▶ [REQUIRED WORK] Your job is to report every line of the entries that has "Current".

----

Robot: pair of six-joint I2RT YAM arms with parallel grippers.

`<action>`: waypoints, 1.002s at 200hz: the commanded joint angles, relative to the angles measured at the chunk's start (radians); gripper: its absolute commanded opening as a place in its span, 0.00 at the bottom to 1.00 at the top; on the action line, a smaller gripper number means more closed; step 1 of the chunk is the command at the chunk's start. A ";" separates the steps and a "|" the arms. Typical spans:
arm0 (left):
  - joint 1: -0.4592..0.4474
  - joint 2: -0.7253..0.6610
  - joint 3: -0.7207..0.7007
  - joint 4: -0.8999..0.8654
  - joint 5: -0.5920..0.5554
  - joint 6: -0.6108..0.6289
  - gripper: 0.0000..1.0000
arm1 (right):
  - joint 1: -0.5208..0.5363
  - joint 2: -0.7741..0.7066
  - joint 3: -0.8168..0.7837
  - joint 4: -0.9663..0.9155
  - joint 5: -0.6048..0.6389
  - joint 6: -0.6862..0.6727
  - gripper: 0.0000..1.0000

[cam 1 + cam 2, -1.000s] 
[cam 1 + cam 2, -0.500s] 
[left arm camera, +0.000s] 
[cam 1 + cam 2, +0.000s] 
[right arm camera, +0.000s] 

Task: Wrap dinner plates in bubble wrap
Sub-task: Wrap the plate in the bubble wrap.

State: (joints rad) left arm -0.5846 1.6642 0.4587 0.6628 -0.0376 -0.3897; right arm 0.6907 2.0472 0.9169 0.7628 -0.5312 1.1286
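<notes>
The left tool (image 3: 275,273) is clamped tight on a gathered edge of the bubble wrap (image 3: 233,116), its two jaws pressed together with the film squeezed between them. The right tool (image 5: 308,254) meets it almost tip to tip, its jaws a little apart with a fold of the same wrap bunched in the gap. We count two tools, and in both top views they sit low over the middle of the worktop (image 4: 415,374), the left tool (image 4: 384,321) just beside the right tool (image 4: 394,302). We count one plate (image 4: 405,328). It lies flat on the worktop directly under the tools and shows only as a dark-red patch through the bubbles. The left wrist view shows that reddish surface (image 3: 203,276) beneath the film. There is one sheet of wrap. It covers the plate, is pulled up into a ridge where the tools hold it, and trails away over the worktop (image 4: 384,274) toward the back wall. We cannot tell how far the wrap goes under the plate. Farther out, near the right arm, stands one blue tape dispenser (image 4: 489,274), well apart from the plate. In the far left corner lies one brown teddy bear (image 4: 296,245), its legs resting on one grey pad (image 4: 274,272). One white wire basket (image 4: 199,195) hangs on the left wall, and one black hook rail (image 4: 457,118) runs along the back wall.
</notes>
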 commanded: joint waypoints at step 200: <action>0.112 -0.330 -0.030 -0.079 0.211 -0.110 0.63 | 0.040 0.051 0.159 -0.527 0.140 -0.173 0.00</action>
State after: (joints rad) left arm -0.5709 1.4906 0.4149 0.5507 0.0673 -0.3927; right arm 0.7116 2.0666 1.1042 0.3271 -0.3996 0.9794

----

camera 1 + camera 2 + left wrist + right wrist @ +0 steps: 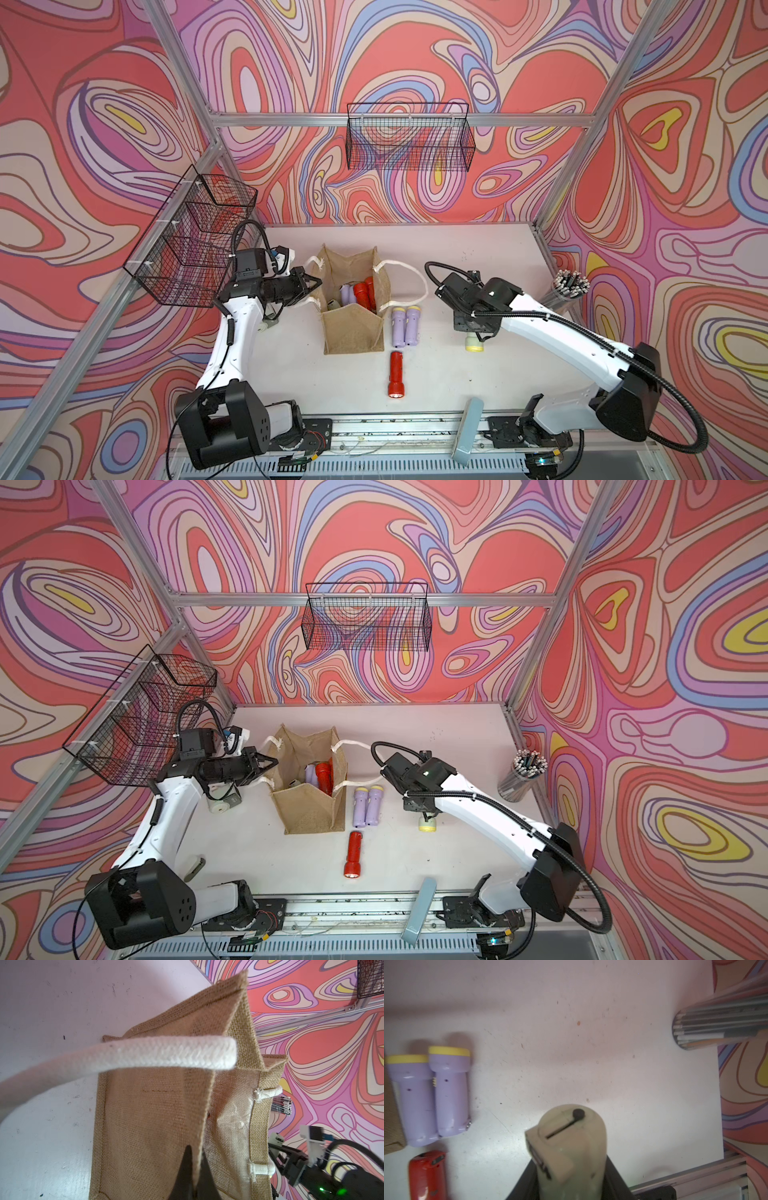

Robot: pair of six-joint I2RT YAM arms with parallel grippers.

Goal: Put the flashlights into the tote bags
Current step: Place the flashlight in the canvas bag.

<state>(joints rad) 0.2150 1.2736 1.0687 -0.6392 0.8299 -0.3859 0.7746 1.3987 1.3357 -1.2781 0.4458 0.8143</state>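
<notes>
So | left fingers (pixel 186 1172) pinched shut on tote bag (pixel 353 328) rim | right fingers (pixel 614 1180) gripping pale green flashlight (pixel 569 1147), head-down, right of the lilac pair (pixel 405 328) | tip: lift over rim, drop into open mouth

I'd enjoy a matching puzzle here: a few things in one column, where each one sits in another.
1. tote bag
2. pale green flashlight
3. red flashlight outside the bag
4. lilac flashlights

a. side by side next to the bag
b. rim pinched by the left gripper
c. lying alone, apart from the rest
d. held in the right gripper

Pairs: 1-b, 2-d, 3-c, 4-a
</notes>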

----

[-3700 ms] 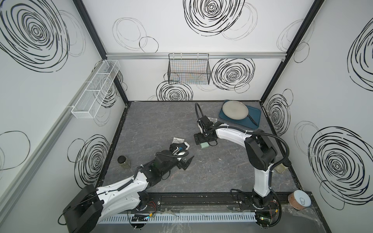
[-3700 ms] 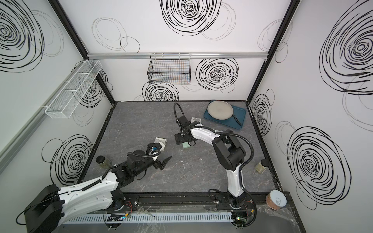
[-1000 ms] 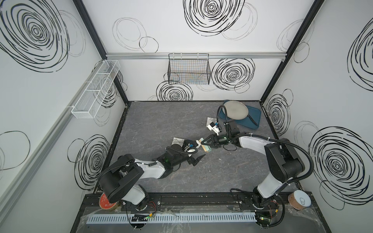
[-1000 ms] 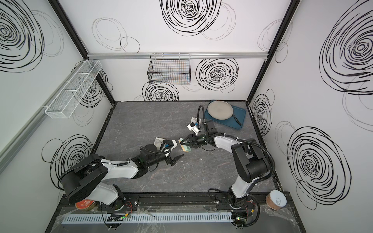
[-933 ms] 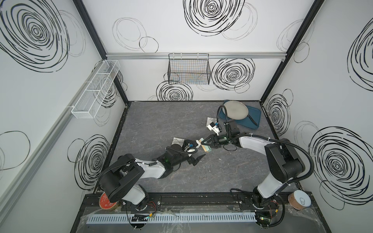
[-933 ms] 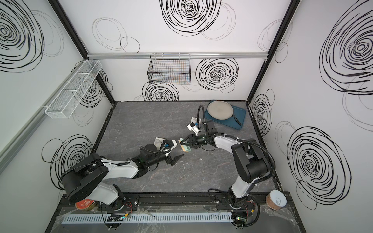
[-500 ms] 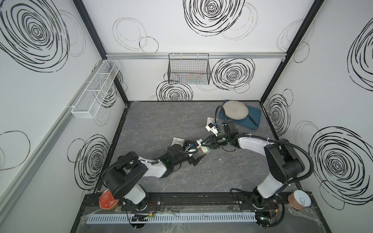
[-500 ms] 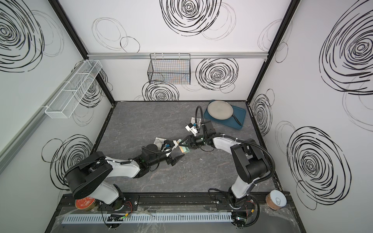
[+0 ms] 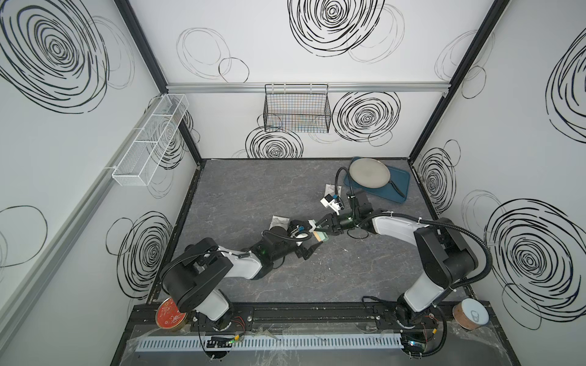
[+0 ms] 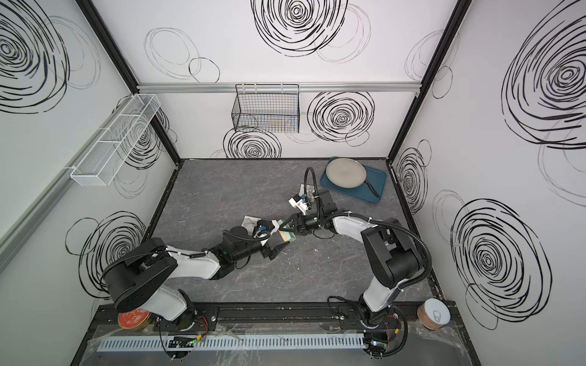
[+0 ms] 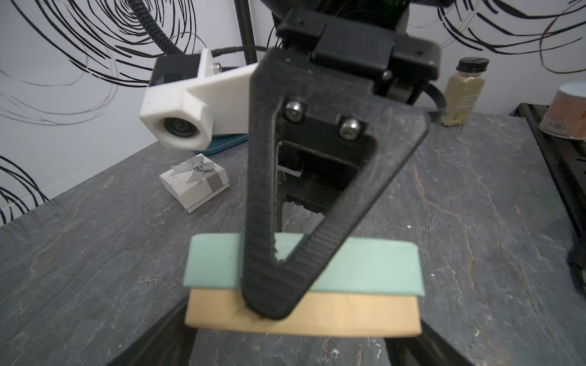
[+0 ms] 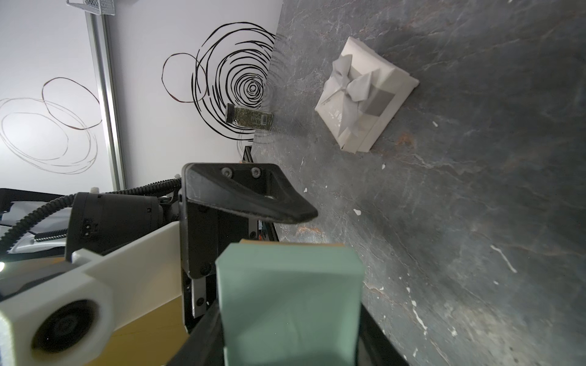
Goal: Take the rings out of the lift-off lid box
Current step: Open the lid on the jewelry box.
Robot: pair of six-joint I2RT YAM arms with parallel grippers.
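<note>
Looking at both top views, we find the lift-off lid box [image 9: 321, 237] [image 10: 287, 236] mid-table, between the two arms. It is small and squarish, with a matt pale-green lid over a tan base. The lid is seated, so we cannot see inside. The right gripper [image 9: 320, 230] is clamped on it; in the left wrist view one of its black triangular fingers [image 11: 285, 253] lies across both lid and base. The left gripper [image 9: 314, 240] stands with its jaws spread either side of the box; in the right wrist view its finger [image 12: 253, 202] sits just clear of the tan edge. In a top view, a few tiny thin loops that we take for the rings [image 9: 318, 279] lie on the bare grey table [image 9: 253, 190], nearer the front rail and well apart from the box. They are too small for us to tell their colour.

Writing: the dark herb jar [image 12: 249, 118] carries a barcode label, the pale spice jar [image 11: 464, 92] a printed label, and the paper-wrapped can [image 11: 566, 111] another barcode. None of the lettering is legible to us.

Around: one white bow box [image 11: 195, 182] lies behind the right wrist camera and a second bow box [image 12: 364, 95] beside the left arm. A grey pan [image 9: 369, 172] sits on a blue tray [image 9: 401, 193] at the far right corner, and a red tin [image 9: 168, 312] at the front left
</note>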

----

▶ [YOUR RESPONSE]
Current step: Place the flashlight in the canvas bag.
Current step: Open the lid on the jewelry box.

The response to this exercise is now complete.